▸ **PROBLEM**:
Tell how many lines of the data below have the string "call" in them. Say nothing more.

:: AVAILABLE DATA ::

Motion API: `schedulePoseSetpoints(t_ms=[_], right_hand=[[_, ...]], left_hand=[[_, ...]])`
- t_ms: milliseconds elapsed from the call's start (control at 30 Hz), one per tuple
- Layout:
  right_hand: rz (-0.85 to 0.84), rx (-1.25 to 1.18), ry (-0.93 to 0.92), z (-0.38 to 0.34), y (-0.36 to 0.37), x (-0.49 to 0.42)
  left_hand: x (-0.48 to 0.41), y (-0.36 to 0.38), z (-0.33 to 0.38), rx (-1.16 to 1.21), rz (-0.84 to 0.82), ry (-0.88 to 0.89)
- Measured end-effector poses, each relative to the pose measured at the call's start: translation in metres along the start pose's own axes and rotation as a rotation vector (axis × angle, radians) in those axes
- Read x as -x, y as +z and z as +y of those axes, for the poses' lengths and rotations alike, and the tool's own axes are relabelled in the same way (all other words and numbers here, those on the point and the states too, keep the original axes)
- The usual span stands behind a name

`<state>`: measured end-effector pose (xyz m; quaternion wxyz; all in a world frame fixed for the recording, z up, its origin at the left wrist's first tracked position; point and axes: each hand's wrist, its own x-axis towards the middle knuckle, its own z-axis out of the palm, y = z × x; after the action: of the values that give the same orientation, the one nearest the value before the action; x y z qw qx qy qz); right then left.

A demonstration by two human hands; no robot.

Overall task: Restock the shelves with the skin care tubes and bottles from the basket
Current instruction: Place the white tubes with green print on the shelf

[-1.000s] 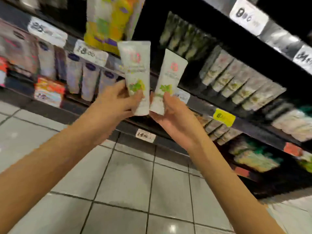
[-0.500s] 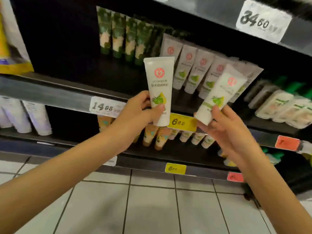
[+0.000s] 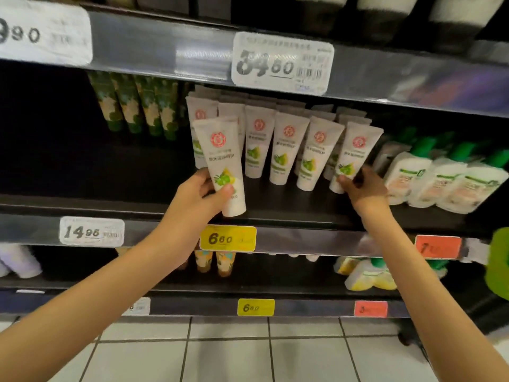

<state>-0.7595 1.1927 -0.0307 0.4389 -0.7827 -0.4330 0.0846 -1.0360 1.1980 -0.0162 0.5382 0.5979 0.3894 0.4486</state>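
Head view: left hand [image 3: 201, 195] grips white tube [image 3: 223, 158] by lower end, upright, just above yellow 6.60 tag [image 3: 227, 238]. Right hand [image 3: 362, 187] pinches second white tube [image 3: 355, 153], up-right of tag, at right end of matching tube row [image 3: 286, 150] on shelf [image 3: 297, 209]. Green-capped bottles [image 3: 446, 177] farther right of tag.

A shop: dark shelving [image 3: 165, 42] carries price labels [image 3: 282, 63] along its edges, and above the yellow 6.60 label [image 3: 227, 238] stand rows of identical white tubes [image 3: 286, 150].

Dark shelf [image 3: 96, 188], white tubes [image 3: 286, 153] in rows, dark green tubes [image 3: 137, 106], green-capped bottles [image 3: 429, 177]
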Motion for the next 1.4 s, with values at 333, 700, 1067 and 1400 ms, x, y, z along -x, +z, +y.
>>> schedulePoseSetpoints(t_ms=[333, 700, 1067, 1400], right_hand=[[-0.237, -0.263, -0.428, -0.083, 0.053, 0.112], [-0.415, -0.125, -0.406, -0.136, 0.132, 0.071], [-0.336, -0.164, -0.242, -0.133, 0.143, 0.073], [-0.411, -0.488, -0.529, -0.190, 0.163, 0.232]], left_hand=[[0.003, -0.023, 0.001, -0.017, 0.049, -0.008], [-0.015, -0.060, 0.001, -0.148, 0.279, 0.021], [0.014, -0.089, -0.010, -0.162, 0.226, 0.053], [0.113, -0.202, 0.002, -0.292, 0.216, 0.114]])
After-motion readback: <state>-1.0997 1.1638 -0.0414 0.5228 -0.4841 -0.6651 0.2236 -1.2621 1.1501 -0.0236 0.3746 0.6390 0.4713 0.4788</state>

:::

▸ **TASK ANSWER**:
2